Dataset content Start Marker

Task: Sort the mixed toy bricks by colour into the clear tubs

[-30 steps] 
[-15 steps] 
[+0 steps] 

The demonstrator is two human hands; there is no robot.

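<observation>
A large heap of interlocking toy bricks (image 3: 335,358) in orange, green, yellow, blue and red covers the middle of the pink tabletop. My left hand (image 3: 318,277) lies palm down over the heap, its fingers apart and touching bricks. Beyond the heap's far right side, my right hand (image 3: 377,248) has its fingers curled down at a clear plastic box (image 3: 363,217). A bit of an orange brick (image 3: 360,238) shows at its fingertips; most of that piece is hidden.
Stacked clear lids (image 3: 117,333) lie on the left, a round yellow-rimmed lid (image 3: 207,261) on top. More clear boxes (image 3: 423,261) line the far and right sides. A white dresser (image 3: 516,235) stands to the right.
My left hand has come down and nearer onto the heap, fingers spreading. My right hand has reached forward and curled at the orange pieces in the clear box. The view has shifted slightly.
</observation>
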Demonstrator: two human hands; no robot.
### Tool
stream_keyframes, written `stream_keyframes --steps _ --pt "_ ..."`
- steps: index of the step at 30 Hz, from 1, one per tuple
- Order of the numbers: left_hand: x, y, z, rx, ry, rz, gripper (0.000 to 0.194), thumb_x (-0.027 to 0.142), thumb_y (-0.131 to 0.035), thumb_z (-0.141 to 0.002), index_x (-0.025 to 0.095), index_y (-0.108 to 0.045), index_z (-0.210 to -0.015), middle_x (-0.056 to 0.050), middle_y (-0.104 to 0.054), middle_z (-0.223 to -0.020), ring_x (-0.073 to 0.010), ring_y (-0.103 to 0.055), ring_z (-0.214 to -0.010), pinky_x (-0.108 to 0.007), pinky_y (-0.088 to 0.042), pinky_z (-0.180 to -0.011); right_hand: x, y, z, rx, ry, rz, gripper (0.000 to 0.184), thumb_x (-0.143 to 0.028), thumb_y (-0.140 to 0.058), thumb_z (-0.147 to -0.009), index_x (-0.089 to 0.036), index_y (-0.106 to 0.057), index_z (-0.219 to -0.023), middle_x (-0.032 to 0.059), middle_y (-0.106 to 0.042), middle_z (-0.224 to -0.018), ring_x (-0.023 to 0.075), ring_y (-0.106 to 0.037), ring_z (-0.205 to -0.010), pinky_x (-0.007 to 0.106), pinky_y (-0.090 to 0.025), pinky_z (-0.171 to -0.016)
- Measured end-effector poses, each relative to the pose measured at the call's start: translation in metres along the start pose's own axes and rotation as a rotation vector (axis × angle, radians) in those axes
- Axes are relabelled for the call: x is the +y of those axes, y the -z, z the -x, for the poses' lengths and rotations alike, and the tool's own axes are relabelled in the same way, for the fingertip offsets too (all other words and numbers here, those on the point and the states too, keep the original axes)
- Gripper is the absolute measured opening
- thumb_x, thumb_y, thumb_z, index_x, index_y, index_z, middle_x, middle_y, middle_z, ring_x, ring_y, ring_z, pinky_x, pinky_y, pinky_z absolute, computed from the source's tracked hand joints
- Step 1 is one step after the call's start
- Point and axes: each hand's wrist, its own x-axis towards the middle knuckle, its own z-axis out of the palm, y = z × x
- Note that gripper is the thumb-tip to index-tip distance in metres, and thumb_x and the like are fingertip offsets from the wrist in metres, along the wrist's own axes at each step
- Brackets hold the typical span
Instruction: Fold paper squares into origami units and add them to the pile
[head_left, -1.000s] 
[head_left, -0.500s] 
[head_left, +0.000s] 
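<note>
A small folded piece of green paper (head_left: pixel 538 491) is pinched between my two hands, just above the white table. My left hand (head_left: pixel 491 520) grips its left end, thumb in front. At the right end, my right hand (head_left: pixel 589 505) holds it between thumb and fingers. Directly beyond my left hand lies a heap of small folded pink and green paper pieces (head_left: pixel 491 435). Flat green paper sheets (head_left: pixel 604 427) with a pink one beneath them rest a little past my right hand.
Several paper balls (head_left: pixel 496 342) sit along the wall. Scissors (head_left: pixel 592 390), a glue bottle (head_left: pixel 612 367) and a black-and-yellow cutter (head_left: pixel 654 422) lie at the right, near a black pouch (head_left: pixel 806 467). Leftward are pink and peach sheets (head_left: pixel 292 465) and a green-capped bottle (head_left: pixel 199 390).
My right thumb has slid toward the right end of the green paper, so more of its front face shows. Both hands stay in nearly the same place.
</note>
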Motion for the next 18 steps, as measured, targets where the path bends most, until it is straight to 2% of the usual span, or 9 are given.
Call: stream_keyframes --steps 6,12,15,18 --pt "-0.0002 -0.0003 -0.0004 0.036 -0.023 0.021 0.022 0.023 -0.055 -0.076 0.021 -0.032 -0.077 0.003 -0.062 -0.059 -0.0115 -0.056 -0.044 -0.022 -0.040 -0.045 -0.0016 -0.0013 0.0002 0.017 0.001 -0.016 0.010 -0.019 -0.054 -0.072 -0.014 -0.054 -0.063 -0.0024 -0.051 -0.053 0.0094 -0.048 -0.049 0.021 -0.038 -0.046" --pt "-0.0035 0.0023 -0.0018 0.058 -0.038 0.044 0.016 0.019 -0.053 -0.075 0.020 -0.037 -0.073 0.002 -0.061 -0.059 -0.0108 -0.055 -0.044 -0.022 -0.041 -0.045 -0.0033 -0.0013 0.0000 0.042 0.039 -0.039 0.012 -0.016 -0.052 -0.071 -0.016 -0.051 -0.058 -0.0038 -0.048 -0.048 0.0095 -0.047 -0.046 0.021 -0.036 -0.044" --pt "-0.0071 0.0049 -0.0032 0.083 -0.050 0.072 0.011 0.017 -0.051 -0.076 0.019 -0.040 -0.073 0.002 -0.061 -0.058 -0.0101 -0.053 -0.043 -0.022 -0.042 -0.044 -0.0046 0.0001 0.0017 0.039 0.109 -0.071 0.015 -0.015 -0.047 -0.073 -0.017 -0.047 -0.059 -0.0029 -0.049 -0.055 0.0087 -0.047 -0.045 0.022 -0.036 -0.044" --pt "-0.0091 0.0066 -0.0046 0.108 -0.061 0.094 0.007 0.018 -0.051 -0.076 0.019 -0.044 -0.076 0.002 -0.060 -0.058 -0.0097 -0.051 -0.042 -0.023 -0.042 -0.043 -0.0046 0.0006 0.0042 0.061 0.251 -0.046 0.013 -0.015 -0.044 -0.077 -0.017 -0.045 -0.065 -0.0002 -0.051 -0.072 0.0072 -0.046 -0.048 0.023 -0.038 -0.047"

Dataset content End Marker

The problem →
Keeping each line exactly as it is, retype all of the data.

Result of this task →
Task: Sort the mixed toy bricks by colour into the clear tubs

[-30 steps] 
[-15 steps] 
[+0 steps] 

The demonstrator is two human hands; there is no robot.

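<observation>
A large heap of interlocking toy bricks (image 3: 335,358) in orange, green, yellow, blue and red covers the middle of the pink tabletop. My left hand (image 3: 318,277) lies palm down over the heap, its fingers apart and touching bricks. Beyond the heap's far right side, my right hand (image 3: 377,248) has its fingers curled down at a clear plastic box (image 3: 363,217). A bit of an orange brick (image 3: 360,238) shows at its fingertips; most of that piece is hidden.
Stacked clear lids (image 3: 117,333) lie on the left, a round yellow-rimmed lid (image 3: 207,261) on top. More clear boxes (image 3: 423,261) line the far and right sides. A white dresser (image 3: 516,235) stands to the right.
My left hand has come down and nearer onto the heap, fingers spreading. My right hand has reached forward and curled at the orange pieces in the clear box. The view has shifted slightly.
</observation>
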Demonstrator: two human hands; no robot.
### Tool
stream_keyframes, written `stream_keyframes --steps _ --pt "_ ..."`
- steps: index of the step at 30 Hz, from 1, one per tuple
- Order of the numbers: left_hand: x, y, z, rx, ry, rz, gripper (0.000 to 0.194), thumb_x (-0.027 to 0.142), thumb_y (-0.131 to 0.035), thumb_z (-0.141 to 0.002), index_x (-0.025 to 0.095), index_y (-0.108 to 0.045), index_z (-0.210 to -0.015), middle_x (-0.056 to 0.050), middle_y (-0.104 to 0.054), middle_z (-0.223 to -0.020), ring_x (-0.073 to 0.010), ring_y (-0.103 to 0.055), ring_z (-0.214 to -0.010), pinky_x (-0.108 to 0.007), pinky_y (-0.088 to 0.042), pinky_z (-0.180 to -0.011); right_hand: x, y, z, rx, ry, rz, gripper (0.000 to 0.184), thumb_x (-0.143 to 0.028), thumb_y (-0.140 to 0.058), thumb_z (-0.147 to -0.009), index_x (-0.089 to 0.036), index_y (-0.106 to 0.057), index_z (-0.219 to -0.023), middle_x (-0.032 to 0.059), middle_y (-0.106 to 0.042), middle_z (-0.224 to -0.018), ring_x (-0.023 to 0.075), ring_y (-0.106 to 0.037), ring_z (-0.205 to -0.010), pinky_x (-0.007 to 0.106), pinky_y (-0.090 to 0.025), pinky_z (-0.171 to -0.016)
- Measured end-effector poses, each relative to the pose measured at the call's start: translation in metres along the start pose's own axes and rotation as a rotation vector (axis × angle, radians) in those axes
- Axes are relabelled for the call: x is the +y of those axes, y the -z, z the -x, for the poses' lengths and rotations alike, and the tool's own axes are relabelled in the same way, for the fingertip offsets too (all other words and numbers here, those on the point and the states too, keep the original axes)
- Gripper is the absolute measured opening
- thumb_x, thumb_y, thumb_z, index_x, index_y, index_z, middle_x, middle_y, middle_z, ring_x, ring_y, ring_z, pinky_x, pinky_y, pinky_z absolute, computed from the source's tracked hand joints
- Step 1 is one step after the call's start
- Point and axes: each hand's wrist, its own x-axis towards the middle knuckle, its own z-axis out of the palm, y = z × x
- Note that gripper is the thumb-tip to index-tip distance in metres, and thumb_x and the like are fingertip offsets from the wrist in metres, along the wrist's own axes at each step
- Brackets hold the typical span
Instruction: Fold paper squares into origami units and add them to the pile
[head_left, -1.000s] 
[head_left, -0.500s] 
[head_left, +0.000s] 
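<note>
A small folded piece of green paper (head_left: pixel 538 491) is pinched between my two hands, just above the white table. My left hand (head_left: pixel 491 520) grips its left end, thumb in front. At the right end, my right hand (head_left: pixel 589 505) holds it between thumb and fingers. Directly beyond my left hand lies a heap of small folded pink and green paper pieces (head_left: pixel 491 435). Flat green paper sheets (head_left: pixel 604 427) with a pink one beneath them rest a little past my right hand.
Several paper balls (head_left: pixel 496 342) sit along the wall. Scissors (head_left: pixel 592 390), a glue bottle (head_left: pixel 612 367) and a black-and-yellow cutter (head_left: pixel 654 422) lie at the right, near a black pouch (head_left: pixel 806 467). Leftward are pink and peach sheets (head_left: pixel 292 465) and a green-capped bottle (head_left: pixel 199 390).
My right thumb has slid toward the right end of the green paper, so more of its front face shows. Both hands stay in nearly the same place.
</note>
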Motion for the next 18 steps, as measured, targets where the path bends most, until it is straight to 2% of the usual span, or 9 are given.
Call: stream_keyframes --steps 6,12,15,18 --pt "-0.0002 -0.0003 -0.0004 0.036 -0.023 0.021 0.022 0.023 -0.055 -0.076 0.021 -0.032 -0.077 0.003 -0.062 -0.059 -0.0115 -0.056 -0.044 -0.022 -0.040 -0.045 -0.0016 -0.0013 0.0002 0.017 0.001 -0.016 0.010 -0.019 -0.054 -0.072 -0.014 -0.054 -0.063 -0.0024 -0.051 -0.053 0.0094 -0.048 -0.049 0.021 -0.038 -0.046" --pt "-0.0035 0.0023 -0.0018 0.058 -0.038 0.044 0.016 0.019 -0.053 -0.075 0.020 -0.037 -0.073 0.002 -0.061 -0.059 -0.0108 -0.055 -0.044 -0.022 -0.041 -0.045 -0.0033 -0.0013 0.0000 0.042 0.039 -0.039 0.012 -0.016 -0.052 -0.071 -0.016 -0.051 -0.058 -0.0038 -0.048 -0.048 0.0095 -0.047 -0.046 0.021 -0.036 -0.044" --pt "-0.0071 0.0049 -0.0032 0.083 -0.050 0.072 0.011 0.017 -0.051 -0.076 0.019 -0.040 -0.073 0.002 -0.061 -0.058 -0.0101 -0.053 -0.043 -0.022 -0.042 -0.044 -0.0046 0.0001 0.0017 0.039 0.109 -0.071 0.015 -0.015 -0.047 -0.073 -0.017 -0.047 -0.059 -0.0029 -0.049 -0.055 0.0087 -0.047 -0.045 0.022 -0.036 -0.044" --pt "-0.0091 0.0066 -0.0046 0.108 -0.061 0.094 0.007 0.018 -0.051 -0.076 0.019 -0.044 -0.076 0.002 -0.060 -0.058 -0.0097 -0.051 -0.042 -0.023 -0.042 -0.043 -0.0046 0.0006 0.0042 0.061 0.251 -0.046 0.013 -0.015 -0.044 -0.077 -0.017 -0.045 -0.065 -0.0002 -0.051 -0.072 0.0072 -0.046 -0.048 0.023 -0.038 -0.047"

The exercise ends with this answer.